Oliver Fritsch | Donnerstag, 5. Februar 2009 Kommentare deaktiviert für Monopoly mit Heuschrecken

1860 München verkauft Anteile an einen Investor und verfügt zeitgleich, Sportdirektor Stefan Reuter abzusetzen; die Presse warnt

Mit Missmut und Skepsis begleiten die deutschen Zeitungen den Einstieg einer Berliner Immobiliengruppe bei 1860 München; die Rede ist von Optionen von bis zu 25 Prozent. Die FAZ prophezeit dem Klub ein „hohes Maß an Fremdbestimmung“, die SZ höhnt über das „seltsames Spiel: Monopoly, lebensecht“. Das Modell könne Nachahmer finden, warnt die Presse – gerade in unteren Ligen, gerade in Zeiten der Krise. Die DFL solle genau gucken, fordert die SZ: Handelt 1860 noch autonom? Sportdirektor Stefan Reuter ist bereits degradiert worden (und sodann freiwillig gegangen). Ersetzt wird er durch Miroslav Stevic. Diese Personalie wäre ein rechtliches Problem, wenn es Voraussetzung für das Zustandekommen des Vertrags gewesen wäre.

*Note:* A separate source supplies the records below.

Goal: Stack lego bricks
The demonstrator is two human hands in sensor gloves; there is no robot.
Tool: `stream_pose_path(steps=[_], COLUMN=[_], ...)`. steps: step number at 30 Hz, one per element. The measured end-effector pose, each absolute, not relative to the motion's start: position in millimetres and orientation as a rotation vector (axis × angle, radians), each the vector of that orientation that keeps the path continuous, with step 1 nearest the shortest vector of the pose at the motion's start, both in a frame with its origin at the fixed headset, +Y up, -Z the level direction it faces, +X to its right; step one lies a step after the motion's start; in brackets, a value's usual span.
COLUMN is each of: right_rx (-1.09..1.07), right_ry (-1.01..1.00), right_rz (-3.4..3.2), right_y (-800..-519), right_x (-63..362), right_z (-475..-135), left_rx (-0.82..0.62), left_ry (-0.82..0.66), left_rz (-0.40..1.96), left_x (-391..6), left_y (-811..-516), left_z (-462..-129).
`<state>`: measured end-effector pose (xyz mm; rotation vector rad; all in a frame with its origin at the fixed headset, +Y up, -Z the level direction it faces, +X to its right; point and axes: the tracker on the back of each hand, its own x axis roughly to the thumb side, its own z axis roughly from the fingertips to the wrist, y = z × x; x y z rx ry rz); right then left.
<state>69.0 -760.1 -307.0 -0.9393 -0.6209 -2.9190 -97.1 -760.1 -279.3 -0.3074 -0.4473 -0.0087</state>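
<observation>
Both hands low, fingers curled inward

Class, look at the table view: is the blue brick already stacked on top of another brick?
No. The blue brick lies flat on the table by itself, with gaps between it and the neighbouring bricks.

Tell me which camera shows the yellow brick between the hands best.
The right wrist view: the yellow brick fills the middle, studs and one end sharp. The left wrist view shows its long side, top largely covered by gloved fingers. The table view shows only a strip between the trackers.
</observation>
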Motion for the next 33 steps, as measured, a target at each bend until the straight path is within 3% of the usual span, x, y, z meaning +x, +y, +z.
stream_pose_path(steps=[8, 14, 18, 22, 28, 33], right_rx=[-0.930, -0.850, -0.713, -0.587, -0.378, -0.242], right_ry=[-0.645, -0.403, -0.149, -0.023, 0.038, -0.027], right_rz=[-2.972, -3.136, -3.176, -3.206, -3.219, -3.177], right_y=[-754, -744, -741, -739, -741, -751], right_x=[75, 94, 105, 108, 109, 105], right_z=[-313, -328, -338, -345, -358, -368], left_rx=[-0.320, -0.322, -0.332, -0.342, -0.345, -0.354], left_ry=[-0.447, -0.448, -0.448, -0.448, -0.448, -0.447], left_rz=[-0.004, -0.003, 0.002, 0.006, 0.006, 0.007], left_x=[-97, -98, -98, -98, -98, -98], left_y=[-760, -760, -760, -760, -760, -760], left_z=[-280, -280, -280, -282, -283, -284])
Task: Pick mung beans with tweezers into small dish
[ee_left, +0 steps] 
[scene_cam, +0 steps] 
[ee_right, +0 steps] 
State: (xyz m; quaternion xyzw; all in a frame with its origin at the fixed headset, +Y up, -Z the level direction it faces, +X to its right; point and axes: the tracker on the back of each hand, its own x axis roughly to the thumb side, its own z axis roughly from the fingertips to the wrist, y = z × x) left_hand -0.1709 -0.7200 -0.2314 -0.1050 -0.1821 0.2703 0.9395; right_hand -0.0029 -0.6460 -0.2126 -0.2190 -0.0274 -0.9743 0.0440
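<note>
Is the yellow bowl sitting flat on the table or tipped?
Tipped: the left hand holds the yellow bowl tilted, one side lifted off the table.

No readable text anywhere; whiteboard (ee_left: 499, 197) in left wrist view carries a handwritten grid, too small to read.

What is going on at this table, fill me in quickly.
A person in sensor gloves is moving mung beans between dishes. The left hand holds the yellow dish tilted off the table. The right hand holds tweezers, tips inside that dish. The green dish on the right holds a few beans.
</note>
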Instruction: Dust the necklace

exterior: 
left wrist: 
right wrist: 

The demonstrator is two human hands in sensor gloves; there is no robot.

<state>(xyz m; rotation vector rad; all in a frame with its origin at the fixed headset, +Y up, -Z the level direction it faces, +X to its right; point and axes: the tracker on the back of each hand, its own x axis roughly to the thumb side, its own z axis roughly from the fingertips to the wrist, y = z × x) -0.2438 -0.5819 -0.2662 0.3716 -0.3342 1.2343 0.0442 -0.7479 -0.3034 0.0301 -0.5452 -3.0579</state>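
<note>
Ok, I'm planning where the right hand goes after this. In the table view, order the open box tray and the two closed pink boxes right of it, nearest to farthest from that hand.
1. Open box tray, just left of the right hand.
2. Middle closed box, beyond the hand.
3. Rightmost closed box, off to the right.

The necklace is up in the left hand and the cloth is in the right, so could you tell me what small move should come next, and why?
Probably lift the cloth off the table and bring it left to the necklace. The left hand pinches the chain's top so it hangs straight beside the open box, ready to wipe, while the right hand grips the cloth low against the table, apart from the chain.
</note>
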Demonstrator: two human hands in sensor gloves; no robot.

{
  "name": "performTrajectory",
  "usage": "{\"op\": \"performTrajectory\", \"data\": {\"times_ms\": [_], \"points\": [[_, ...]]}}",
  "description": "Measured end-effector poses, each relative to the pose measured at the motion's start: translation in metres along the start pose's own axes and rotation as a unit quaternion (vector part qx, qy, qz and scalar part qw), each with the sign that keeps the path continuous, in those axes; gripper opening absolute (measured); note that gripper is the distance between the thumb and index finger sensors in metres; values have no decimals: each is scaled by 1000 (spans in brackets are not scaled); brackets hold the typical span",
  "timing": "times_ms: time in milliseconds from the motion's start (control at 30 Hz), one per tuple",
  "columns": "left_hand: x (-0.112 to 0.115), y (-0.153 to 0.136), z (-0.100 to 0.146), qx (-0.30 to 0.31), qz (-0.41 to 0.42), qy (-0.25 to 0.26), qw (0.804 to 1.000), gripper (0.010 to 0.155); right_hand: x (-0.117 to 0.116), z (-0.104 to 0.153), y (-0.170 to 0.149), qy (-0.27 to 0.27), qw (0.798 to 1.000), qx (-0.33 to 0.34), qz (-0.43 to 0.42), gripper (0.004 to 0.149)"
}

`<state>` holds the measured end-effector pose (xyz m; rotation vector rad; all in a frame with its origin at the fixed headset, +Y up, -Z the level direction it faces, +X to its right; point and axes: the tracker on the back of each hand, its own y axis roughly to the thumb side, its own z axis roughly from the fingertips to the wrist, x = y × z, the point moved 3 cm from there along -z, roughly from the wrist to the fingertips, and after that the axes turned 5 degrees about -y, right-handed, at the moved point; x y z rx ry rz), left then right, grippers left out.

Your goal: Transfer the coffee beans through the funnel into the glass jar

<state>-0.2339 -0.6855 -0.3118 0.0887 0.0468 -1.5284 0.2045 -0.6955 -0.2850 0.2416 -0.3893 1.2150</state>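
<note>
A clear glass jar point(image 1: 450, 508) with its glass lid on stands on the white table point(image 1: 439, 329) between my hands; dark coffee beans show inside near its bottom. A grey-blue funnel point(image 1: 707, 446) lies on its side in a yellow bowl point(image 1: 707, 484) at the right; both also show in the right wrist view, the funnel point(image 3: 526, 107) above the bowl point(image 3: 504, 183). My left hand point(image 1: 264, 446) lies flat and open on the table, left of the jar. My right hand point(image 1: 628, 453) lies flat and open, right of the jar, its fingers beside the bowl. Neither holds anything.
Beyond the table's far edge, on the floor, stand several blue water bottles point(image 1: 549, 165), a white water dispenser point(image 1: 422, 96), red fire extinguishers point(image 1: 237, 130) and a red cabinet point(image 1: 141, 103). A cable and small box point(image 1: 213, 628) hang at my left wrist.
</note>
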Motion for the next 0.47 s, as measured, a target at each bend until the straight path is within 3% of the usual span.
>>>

Der Abendzeitung aus München wird es graus: „1860 öffnet sich für ‚Heuschrecken’ – in Deutschland ein bisher einmaliger Vorgang. Ermöglicht hat das ausgerechnet ein Sozi: Franz Maget wollte der Gruppe schon im April 2008 einen Einstieg bei 1860 erlauben. Damals scheiterte dies am Widerstand des neuen Präsidenten Rainer Beeck. Nun setzte sich der SPD-Boss durch. Weil die finanzielle Situation viel dramatischer ist als bisher bekannt? Als Samariter sollte man die neuen Investoren nicht verstehen. Dem Konsortium geht es um Gewinn – wie allen ‚Heuschrecken’.“

Lässt sich denn Geld mit diesem Modell verdienen, kann der Klub aufsteigen? Roland Zorn (FAZ) zweifelt sehr daran: „Ob auf Dauer Berliner Geschäftsluft plus ein bisschen serbo-bajuwarisches Lokalkolorit dazu führen werden, die Verbundenheit mit diesem skandalreichen, tatsächlich aber verarmten Profiklub zu stärken, ist fraglich. Millionengaben zum Einstand sind im Profifußball schon durch ein, zwei Fehlinvestitionen auch des gutwilligsten und im Rahmen der Vorschriften der DFL handelnden Investors rasch aufgebraucht.“

Rendite mit 1860 München heißt das Ziel Nicolai Schwarzers („Ich mag Fußball, aber ich hoffe vor allem, damit Geld zu verdienen“). Klingt nach Abenteuer.

Stoßlüftung

Christian Eichler (FAZ) lehnt die Forderung mancher Engländer ab, die Transferfenster zu durchgehend zu öffnen, um die Hektik am Ende der Frist zu vermeiden: „Die Antithese: Man hätte dann womöglich immer Unruhe im Klub. Sollte das ganze Jahr über das Fenster gekippt bleiben, statt einmal im Winter Stoßlüftung zu betreiben? Für den Energiehaushalt ist die kurze, heftige Lösung besser. Für den Fußball vermutlich auch.“

In der Wüste mit einer Flasche Wasser

Die Berliner Zeitung zieht eine Halbjahresbilanz der 3. Liga: sportlich eine Bereicherung, wirtschaftlich für viele Klubs ein Risiko, denn die Fernseheinnahmen sind deutlich geringer als in der 2. Bundesliga, und die Vermarktung durch den DFB leide an der Verbandsträgheit. Engelbert Kupka, Präsident Unterhachings, sagt: „Man hat uns in die Wüste geschickt und nur eine Flasche Wasser mitgegeben.“ Gemunkelt wird über ein Interesse des DSF.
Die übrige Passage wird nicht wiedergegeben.